Julian Martinez (University of Leiden)
Variational description of Gibbs-non-Gibbs dynamical transitions for the Curie-Weiss Model
We consider a Curie-Weiss model, with external magnetic field h subject to an
independent spin-flip dynamic.
joint work with R. Fernádez and F. den Hollander
Karel Netocny (Academy of Sciences of the Czech Republic)
Steady states and quasistatic transformations out of equilibrium
We discuss some nonequilibrium extensions of standard concepts in equilibrium statistical physics. For a class of (small) stochastic systems undergoing a slow time variation of their parameters, we obtain a well defined quasistatic expansion for the heat exchange with the system's surroundings. Some simplifications and quasi-equilibrium relations are found close to detailed balance where the stationary states become small deformations of equilibrium Gibbs measures. A possible generalization to spatially extended driven systems will also be discussed.
Alex Opoku (University of Leiden)
Good transforms and their goodness
The images of Gibbs measures under transformations such as time evolution,
discretization of spin space, renormalization-group map, etc., need not be Gibbs
Mark Peletier (TU/e)
Understanding the origins of the Wasserstein gradient flows
Many evolutionary systems described by parabolic partial differential equations
can be written as a gradient flow of some energy with respect to some metric.
When present, this gradient-flow structure provides both high-level insight into
the behaviour of the system, and low-level, practical tools for the analysis of
the system and its solutions.
Michiel Renger (TU Eindhoven)
Extended Wasserstein gradient flows and how they arise
from particle systems
Wioletta Ruszel (University of Groningen)

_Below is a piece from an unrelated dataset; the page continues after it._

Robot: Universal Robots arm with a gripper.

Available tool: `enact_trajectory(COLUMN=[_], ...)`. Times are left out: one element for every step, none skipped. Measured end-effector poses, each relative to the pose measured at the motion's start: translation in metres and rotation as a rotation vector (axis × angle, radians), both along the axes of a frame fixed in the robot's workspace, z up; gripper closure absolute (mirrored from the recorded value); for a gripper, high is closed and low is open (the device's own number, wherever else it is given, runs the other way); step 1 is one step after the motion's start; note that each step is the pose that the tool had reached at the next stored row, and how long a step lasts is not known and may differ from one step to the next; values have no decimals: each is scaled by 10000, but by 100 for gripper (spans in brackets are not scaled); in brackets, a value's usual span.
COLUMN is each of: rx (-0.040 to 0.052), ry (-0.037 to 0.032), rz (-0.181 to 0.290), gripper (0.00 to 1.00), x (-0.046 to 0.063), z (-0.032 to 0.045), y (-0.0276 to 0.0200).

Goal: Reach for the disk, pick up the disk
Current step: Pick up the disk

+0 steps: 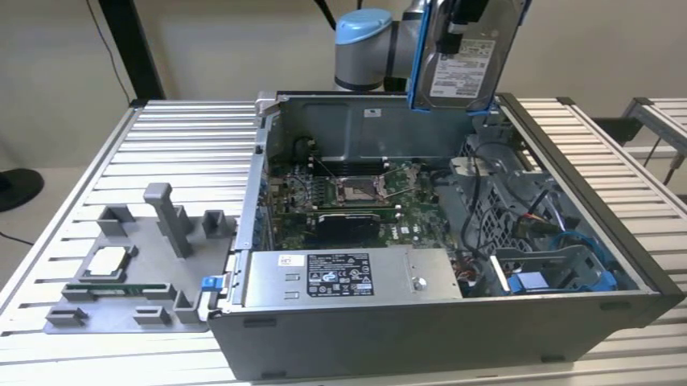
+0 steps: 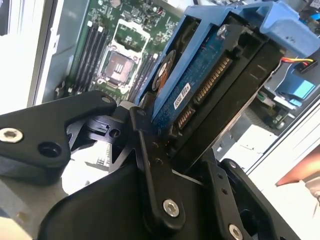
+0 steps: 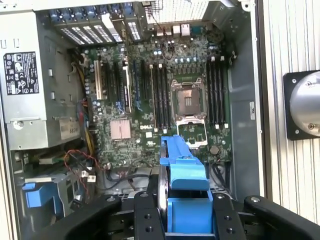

Evolving continuous models - what can go wrong?
I will review some recent result about propagation, loss and recovery of continuous (compact and unbounded) spin models subjected to time-evolution.
Evgeny Verbitskiy (University of Leiden)
Functions of Gibbs processes: an overview
In this talk I will discuss preservation of the Gibbsianity under renormalization transformations in dimension 1. I will also discuss methods to identify potentials in case renormalization results in Gibbs states.
Mei Yin (University of Texas)
A cluster expansion approach to exponential random graph models
The exponential family of random graphs is among the most widely-studied of network models. A host of analytical and numerical techniques have been developed in the past. We show that any exponential random graph model could be alternatively viewed as an Ising model with a finite Banach space norm, thus making the system treatable by cluster expansion methods in statistical mechanics. In particular, we derive a convergent power series expansion for the limiting free energy in the case of small parameters. This hopefully would help with the application of renormalization group ideas to exponential random graph models.